Work request
Starting at the line that contains "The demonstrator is", return each line exactly as written until the listing below ends, and return no other line.

Data excerpt

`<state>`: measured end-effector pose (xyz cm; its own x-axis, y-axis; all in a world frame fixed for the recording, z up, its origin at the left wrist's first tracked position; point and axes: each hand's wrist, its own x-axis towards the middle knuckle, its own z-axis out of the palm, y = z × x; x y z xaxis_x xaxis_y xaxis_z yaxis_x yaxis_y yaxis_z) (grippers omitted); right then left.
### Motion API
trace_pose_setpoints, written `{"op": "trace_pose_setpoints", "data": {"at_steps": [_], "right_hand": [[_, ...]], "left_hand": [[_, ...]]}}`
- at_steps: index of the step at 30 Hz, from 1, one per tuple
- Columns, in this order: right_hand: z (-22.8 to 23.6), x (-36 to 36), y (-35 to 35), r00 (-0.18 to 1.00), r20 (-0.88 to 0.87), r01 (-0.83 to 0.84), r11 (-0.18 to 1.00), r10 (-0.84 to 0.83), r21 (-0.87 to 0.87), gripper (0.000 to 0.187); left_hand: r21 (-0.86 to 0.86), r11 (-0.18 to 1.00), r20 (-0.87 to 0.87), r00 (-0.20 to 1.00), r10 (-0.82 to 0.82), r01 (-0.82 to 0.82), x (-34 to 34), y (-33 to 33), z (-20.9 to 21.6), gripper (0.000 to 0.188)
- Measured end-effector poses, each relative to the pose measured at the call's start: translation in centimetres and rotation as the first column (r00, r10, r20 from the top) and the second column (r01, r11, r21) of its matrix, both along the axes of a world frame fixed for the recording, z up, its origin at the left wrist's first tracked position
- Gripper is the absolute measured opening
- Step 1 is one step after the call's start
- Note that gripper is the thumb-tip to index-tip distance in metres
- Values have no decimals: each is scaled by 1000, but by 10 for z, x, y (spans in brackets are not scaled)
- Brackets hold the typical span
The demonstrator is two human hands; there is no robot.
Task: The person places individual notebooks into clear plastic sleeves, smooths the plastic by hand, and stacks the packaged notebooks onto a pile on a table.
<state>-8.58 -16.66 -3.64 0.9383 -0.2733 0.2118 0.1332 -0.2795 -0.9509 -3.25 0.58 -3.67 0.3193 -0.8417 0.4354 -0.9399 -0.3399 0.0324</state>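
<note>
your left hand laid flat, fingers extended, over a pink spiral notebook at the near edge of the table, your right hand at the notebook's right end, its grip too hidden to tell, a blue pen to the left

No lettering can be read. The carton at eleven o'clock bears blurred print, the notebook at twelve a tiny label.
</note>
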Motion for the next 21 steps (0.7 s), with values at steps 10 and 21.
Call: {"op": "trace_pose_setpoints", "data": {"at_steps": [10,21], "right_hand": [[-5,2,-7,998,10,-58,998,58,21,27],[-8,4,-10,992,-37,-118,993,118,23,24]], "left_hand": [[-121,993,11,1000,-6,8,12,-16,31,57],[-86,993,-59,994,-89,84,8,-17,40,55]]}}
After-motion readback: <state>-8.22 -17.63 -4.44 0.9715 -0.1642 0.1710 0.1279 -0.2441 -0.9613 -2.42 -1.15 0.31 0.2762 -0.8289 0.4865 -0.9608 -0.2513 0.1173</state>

Output below
The demonstrator is two human hands; there is no robot.
Task: The person places individual notebooks into clear plastic sleeves, smooths the plastic by hand, and stacks the packaged notebooks onto a pile on a table.
<state>-8.58 -16.66 -3.64 0.9383 -0.2733 0.2118 0.1332 -0.2795 -0.9509 -3.25 0.58 -3.67 0.3193 -0.8417 0.4354 -0.9399 -0.3399 0.0324</state>
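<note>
your left hand laid flat, fingers extended, over a pink spiral notebook at the near edge of the table, your right hand at the notebook's right end, its grip too hidden to tell, a blue pen to the left

No lettering can be read. The carton at eleven o'clock bears blurred print, the notebook at twelve a tiny label.
</note>
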Motion for the next 21 steps (0.7 s), with values at steps 10 and 21.
Call: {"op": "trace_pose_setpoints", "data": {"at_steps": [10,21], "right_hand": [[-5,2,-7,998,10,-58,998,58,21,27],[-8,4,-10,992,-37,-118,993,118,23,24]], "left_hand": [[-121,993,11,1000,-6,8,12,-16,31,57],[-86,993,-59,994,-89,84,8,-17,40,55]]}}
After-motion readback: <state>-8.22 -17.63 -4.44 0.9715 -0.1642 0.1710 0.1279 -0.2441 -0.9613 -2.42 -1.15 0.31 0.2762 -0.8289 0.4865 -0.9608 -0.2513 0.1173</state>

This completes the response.